O secretário de Políticas Econômicas do Ministério da Fazenda, Nelson Barbosa, admitiu ontem que um artigo do projeto de lei que trata do modelo de exploração do petróleo da camada pré-sal (partilha de produção) pode ser interpretado - equivocadamente, segundo ele - como um benefício às empresas petrolíferas e, por isso, o governo estaria analisando se há necessidade de alteração do texto.
Em audiência pública realizada ontem no Senado, onde tramitam os quatro projetos do pré-sal, o presidente da Associação dos Engenheiros da Petrobras, Fernando Siqueira, afirmou que um artigo incluído pelo deputado Henrique Eduardo Alves (PMDB-RN), relator da proposta da partilha, "desfigurou" a proposta original do governo e, se tornado lei, faria o Brasil "virar um imenso paraíso fiscal".
Trata-se do parágrafo 2º do artigo 42 do projeto, que assegura "ao contratado sob o regime de partilha de produção a restituição, em óleo, dos valores dos royalties pagos". Assim como as outras três propostas do marco regulatório do pré-sal (capitalização da Petrobras, criação de estatal para gerir os contratos de partilha e do fundo social), o projeto da partilha já foi aprovado na Câmara e está no Senado.

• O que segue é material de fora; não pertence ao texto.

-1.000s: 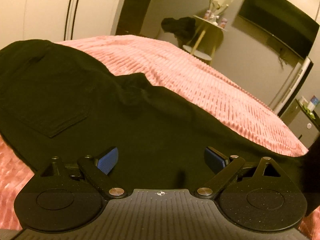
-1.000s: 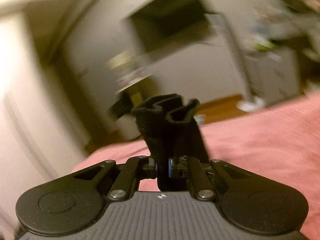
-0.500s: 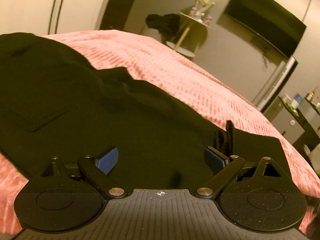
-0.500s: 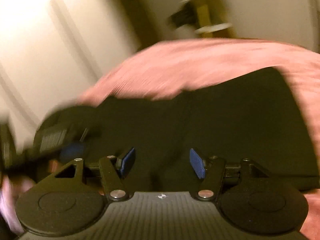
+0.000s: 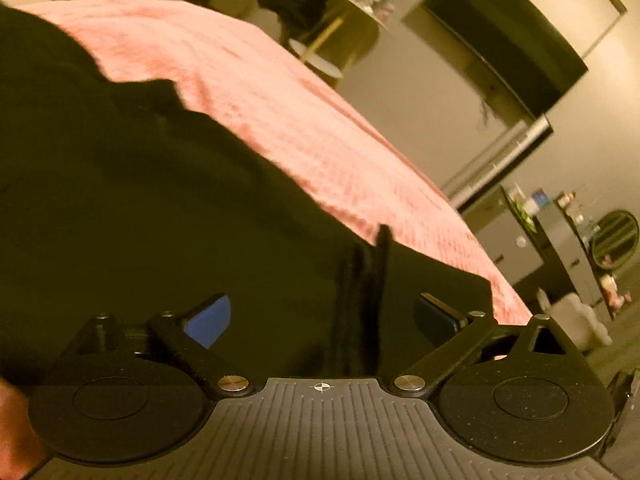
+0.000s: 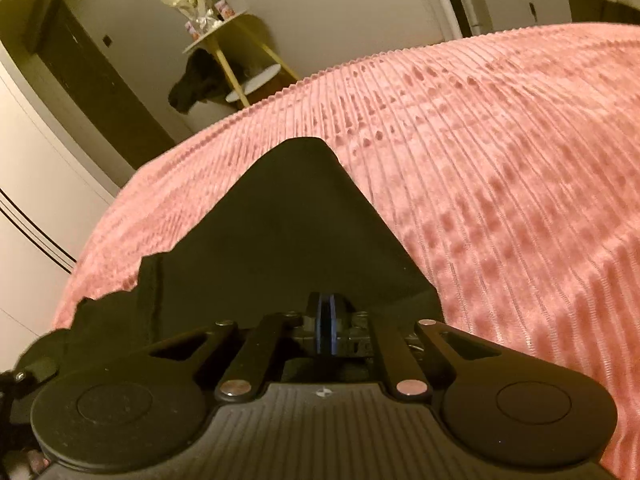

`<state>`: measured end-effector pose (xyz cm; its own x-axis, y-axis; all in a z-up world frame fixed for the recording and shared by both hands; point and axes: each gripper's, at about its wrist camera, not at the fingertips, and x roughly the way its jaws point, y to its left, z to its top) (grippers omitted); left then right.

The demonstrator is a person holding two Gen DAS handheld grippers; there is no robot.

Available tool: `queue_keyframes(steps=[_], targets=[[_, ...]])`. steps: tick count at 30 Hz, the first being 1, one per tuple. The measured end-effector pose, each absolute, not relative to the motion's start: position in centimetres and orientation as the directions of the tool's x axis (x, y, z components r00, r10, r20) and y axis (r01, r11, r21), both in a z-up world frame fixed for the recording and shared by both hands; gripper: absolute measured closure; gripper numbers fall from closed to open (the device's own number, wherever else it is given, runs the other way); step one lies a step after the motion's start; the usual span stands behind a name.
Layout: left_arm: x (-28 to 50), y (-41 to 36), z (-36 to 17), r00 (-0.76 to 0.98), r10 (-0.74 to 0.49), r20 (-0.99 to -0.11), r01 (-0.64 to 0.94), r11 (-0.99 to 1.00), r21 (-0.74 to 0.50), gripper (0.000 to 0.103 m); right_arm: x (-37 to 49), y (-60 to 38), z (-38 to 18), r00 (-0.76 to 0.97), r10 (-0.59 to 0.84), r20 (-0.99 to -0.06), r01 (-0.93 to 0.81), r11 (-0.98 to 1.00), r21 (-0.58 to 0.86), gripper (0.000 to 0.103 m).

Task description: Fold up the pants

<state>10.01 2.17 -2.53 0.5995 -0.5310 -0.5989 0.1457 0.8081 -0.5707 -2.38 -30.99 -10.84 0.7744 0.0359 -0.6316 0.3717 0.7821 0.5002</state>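
My right gripper (image 6: 325,330) is shut w/ nothing in it I can see, my left gripper (image 5: 324,318) is wide open over the black pants (image 5: 140,208) lying on the pink bed (image 6: 500,168), so the fold might slip open.

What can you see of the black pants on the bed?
The pants are plain black, soft-looking cloth, lying mostly flat on the pink bedspread. A small ridge of fabric stands up between the open left claw's fingers. In the right view, one corner tapers to a point.
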Motion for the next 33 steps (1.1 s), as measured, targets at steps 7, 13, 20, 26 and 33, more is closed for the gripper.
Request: queue_keyframes(steps=[7,13,20,26,33], targets=[[13.6,-3.5,-5.8,0.445,-0.616,-0.650,0.133,0.764,-0.632,0.003,-2.7,-32.1,-11.3,0.808,0.078,-0.584,0.352,0.732,0.584,0.099],[14.9,-4.8,-6.4,0.416,-0.608,-0.677,0.075,0.764,-0.641,0.062,-2.6,-32.2,-11.5,0.841,0.136,-0.523,0.294,0.697,0.654,0.095],[14.3,-4.4,-6.7,0.415,-0.613,-0.673,0.059,0.756,-0.652,0.088,-2.3,-31.9,-11.2,0.864,0.182,-0.469,0.229,0.688,0.689,0.086],[12.3,-1.7,-2.5,0.507,-0.605,-0.614,0.147,0.763,-0.629,0.090,-4.1,-33.4,-10.2,0.932,0.238,-0.274,0.097,0.563,0.821,0.060],[10.0,5.9,0.0,0.670,-0.295,-0.681,0.095,0.944,-0.316,0.075,-2.5,-30.6,-9.6,0.882,0.297,-0.365,0.075,0.678,0.731,0.063]])
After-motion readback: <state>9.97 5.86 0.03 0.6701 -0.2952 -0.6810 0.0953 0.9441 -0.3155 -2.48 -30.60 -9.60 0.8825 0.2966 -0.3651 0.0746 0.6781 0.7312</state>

"O consórcio tem que pagar 15% de sua produção em royalties. O pagamento tem que ser feito em dinheiro. O royalty é um imposto. Quando a empresa recebe de volta, em petróleo, o equivalente ao valor pago (a título de royalties), ela tem dupla vantagem. Primeiro, deixa de pagar o imposto, já que é ressarcido. Segundo, recebe de volta no bem mais estratégico, que é o petróleo. Ela paga em reais e recebe em petróleo. E quem tiver petróleo cada dia tem mais poder de barganha no mercado internacional", disse Siqueira.
Para o engenheiro, o "absurdo completo" foi incluído no projeto da Câmara em resultado de "um lobby fortíssimo" em cima do relator do Instituto Brasileiro de Petróleo (IBP). Siqueira disse, ainda, que o presidente Luiz Inácio Lula da Silva foi informado da "gravidade da emenda" e garantiu a interlocutores que ela não passaria. A preocupação já havia sido manifestada pelos senadores Tasso Jereissati (PSDB-CE) e Francisco Dornelles (PP-RJ).
Nelson Barbosa afirmou que a intenção do governo não é beneficiar as petrolíferas. "O objetivo econômico é que a empresa pague royalties, obviamente. Se a redação não exprime isso claramente, podemos modificar". Ele admitiu que a emenda está sendo interpretada como forma de "neutralizar" o pagamento de royalties pelo consórcio e negou que essa tenha sido a intenção do governo. Segundo ele, o objetivo era tentar viabilizar o pagamento dos royalties pelo consórcio.
"No regime da partilha, o petróleo todo é da União. O agente extrai o petróleo e recebe a remuneração em custo. Só que o pagamento de royalties tem que ser feito em dinheiro. Como é que paga em dinheiro, se não tem petróleo? Você precisa, primeiro, receber o petróleo, para vender e fazer o pagamento (de royalties) em dinheiro. Essa é uma questão técnica que será resolvida."
Segundo Barbosa, uma solução pode ser a alteração do texto. Mas uma outra estaria sendo analisada em conjunto com o Ministério de Minas e Energia: a união fazer a repartição dos royalties, em vez de a empresa ter que receber para pagar.
Ontem, o líder do PSDB, Arthur Virgílio (AM), afirmou que seu partido não irá mais se opor à realização de acordo com o governo para a votação dos projetos do pré-sal, deixando a questão da repartição dos royalties entre Estados e municípios para depois das eleições. O governo está disposto a retirar o regime de urgência constitucional da tramitação dos projetos (pelo qual eles trancam a pauta de votações não sendo votados em 45 dias), em troca de um calendário de votações no 1º semestre.